Так появился в русском государстве — за его историю впервые появился — орган удивительный и небывалый — совесть, вынесенная вовне. Совесть неуязвимая (к счастью), но язвительная и неподкупная. «Незваный гость, докучный собеседник» — только теперь эти пушкинские слова относились не к личной совести одного человека, а к громогласной совести страны. Совести с голосом влиятельным и отчетливым. Совести, неотделимой от разума, отчего и диктующей порой более разумные государственные решения, нежели те, что принимались на месте. Потому и читал газету император, потому читали ее взахлеб самые разные (если не все) государственные деятели, а в комиссиях по разрешению крестьянского вопроса она была официально рекомендована руководством для справок, осведомления и размышлений.
Парадоксальнейшая историческая ситуация! Но… «умом Россию не понять» было сказано именно в те годы.
Глава вторая
1
В лицее, превратившемся ныне в музей, сохранился в рисовальной комнате рисунок, сделанный соучеником Пушкина, в те поры старательным и чопорным мальчиком Модинькой Корфом. Летит по бумаге вдохновенно вздыбленный конь, и такая сила в нем ощущается, такая резвость и, главное, такая легкость, что приятно и умилительно смотреть на копыта его, торс, гриву и по ветру стелющийся хвост.
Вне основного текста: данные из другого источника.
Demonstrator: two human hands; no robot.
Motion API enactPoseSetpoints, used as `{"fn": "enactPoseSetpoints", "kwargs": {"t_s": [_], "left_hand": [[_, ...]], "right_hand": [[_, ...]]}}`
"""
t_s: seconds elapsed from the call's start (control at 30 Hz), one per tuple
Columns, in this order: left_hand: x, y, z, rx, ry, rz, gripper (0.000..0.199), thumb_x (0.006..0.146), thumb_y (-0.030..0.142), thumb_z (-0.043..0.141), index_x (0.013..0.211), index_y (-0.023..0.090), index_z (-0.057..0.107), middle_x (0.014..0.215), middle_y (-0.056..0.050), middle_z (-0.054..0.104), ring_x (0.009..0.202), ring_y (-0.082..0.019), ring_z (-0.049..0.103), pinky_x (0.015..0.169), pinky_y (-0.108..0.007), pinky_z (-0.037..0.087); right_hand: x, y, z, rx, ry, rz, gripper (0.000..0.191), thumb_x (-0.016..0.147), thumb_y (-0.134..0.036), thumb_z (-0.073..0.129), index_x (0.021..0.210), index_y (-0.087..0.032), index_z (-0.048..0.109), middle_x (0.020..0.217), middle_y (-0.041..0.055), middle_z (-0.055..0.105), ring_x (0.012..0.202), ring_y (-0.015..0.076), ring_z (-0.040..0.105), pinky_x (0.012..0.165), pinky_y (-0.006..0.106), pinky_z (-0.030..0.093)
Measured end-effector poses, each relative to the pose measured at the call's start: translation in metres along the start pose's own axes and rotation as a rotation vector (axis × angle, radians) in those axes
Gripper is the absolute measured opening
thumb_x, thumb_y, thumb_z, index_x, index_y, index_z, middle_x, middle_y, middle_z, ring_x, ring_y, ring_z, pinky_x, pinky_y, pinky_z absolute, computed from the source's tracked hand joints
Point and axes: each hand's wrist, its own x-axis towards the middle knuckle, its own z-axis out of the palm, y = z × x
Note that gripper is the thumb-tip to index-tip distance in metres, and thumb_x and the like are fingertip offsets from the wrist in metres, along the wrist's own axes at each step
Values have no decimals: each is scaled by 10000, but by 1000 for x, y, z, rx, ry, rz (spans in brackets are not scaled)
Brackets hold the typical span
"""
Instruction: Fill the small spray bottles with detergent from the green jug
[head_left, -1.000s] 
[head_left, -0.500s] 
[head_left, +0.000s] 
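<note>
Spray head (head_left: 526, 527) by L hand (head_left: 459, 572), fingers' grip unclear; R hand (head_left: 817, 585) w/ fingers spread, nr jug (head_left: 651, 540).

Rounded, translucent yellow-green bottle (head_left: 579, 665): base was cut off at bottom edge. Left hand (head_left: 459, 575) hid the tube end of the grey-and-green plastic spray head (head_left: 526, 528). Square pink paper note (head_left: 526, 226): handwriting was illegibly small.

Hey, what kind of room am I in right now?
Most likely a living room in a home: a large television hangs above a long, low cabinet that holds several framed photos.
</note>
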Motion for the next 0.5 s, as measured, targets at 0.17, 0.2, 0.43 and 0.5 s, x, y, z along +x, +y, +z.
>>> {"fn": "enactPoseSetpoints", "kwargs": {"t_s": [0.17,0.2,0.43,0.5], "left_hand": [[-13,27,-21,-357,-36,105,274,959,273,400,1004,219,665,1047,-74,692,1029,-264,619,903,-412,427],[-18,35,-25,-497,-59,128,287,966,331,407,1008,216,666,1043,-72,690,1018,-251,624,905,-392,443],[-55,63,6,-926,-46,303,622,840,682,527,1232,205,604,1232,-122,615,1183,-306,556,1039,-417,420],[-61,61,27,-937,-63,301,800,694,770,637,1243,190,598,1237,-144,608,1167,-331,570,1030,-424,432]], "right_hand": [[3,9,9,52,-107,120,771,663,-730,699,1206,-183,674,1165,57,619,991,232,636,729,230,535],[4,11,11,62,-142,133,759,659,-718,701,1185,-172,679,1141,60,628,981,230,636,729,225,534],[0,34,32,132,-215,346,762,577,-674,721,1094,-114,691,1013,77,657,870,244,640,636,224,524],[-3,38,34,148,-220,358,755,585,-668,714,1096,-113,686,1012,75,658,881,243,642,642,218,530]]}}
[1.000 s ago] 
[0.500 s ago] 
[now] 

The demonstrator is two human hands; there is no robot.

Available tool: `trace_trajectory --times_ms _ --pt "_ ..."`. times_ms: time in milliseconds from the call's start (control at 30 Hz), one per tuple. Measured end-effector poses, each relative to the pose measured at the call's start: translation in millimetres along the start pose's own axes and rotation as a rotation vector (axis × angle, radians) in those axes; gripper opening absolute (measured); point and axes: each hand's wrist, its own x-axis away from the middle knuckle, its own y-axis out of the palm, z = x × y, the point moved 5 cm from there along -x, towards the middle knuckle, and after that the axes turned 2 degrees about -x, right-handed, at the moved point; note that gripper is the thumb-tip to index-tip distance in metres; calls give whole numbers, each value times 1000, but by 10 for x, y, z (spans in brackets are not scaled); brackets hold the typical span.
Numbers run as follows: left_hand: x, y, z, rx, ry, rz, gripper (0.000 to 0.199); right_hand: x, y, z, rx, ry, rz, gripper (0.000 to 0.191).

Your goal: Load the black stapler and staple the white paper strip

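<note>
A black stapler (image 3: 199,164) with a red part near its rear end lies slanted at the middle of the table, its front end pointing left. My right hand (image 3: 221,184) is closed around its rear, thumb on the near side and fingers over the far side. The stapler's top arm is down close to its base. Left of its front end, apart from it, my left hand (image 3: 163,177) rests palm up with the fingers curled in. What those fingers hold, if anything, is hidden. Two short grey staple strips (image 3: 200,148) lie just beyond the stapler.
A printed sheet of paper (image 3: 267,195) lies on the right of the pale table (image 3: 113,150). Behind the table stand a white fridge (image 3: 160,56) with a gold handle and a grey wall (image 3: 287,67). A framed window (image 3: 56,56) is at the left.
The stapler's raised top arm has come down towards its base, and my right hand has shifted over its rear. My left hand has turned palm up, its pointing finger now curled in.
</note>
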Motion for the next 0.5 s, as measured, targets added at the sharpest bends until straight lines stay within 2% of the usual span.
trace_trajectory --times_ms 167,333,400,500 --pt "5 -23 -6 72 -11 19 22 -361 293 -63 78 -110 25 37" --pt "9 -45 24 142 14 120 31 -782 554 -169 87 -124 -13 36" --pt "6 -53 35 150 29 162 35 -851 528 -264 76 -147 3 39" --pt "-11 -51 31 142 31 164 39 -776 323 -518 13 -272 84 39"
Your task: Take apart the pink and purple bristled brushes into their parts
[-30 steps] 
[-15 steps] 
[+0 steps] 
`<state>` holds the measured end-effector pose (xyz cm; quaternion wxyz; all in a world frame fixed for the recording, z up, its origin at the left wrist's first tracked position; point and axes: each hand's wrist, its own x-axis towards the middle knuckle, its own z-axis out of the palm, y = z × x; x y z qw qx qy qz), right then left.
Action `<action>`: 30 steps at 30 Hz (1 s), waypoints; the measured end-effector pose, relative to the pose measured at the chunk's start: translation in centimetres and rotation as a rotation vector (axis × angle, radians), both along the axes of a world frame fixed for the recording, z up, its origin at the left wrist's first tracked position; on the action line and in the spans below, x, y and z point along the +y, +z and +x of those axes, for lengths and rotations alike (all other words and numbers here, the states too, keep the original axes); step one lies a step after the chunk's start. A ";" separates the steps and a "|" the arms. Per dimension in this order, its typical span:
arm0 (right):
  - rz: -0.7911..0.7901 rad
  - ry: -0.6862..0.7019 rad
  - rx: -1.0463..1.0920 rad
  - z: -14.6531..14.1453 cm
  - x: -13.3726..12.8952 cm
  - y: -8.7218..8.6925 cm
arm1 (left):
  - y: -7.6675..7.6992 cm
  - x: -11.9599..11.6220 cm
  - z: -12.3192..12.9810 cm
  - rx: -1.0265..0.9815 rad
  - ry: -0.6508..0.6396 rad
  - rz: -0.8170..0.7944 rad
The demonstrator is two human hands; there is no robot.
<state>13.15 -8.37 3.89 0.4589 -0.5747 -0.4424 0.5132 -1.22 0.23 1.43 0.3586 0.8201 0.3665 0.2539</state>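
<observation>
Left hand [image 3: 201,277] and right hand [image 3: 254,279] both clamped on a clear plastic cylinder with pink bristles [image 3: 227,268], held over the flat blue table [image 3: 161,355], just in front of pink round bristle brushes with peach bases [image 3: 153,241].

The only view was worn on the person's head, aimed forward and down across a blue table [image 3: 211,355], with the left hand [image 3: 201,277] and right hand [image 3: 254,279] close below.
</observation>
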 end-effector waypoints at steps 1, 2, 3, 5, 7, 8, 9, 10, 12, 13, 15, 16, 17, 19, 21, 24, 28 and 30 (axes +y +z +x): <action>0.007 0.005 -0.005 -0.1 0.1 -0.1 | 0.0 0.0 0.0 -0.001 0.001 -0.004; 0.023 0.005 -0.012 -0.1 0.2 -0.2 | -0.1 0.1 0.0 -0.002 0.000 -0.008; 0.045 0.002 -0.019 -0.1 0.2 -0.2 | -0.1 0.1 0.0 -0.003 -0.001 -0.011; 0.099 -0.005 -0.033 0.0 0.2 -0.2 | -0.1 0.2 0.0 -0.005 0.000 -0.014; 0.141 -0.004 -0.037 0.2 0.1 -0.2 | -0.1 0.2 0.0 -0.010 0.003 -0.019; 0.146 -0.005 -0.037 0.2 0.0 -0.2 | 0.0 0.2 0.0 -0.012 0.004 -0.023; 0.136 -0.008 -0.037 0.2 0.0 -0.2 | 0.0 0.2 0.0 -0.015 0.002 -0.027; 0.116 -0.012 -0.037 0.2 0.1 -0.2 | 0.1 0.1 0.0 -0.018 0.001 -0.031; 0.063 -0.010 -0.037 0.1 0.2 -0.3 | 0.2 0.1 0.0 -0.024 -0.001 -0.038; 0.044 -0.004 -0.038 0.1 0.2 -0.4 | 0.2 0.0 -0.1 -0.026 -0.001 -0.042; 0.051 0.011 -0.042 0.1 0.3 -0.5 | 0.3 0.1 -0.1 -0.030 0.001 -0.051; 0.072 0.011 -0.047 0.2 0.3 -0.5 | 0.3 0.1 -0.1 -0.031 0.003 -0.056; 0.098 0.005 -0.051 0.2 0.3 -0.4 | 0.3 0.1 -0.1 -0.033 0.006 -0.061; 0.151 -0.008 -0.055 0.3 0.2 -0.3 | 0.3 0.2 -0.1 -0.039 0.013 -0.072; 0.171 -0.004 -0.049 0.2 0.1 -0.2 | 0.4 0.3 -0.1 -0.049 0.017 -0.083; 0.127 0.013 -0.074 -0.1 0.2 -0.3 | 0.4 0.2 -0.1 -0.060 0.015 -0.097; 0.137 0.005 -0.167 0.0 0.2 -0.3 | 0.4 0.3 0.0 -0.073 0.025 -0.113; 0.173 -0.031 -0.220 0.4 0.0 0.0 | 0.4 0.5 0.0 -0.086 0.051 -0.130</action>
Становится неловко немного, если вдруг вспоминаешь, что в авторе рисунка многое впоследствии было, только это вот отсутствовало: легкость. А ее так хотелось Модесту Андреевичу Корфу. Способностей был он вполне средних, хоть весьма усердный и послушливый. Начал вскоре по окончании лицея служить в знаменитой комиссии — под началом прославленного Сперанского составлял законы Российской империи, попался после на глаза Николаю, двинулся по служебной лестнице и весьма, весьма преуспел. Ибо в это пасмурное и удушливое для многих время сияло яркое и благодетельное солнце — солнце средних и усердных. И, пригревшись под ним, набирая силы, бурно двинулся в рост честолюбивый, нет сравнения, Корф. Достиг он таких высот, что казалось — чего еще желать, а ему все хотелось и хотелось, и он сам не мог бы с точностью сказать, чего именно. А хотелось ему, скорей всего, той полетности, что присутствовала в его детском рисунке, легкости того коня, ибо сам он был не более чем тяжелых тягловых дарований. Прекрасная у него была наследственность (не случайно о своем предке написал он небольшую, проникнутую почтением книгу); Иоганн Альберт Корф, бывший в екатерининское время президентом Академии наук, заметил и благословил молодого Ломоносова. А с чего начинал этот когда-то столь прославленный муж? Корфу все было превосходно известно: с лени, озорства и такого нескрываемого отвращения к учению, что выглядело оно даже не шалопайством, а просто тупоумием. Мучались с ним сменявшиеся учителя, и наконец последний решил объявить отцу о безнадежности обучения отпрыска. Огорченный отец рассердился и сказал, что ничего не остается, как отдать шалопая в военную службу. И взмолился тогда бездельник, попросил два года отсрочки, чтобы наверстать упущенное, да так «воротил потерянное», что поступил в университет. Кончил курс блестяще, а потом всем известно, как прекрасно успел во многом.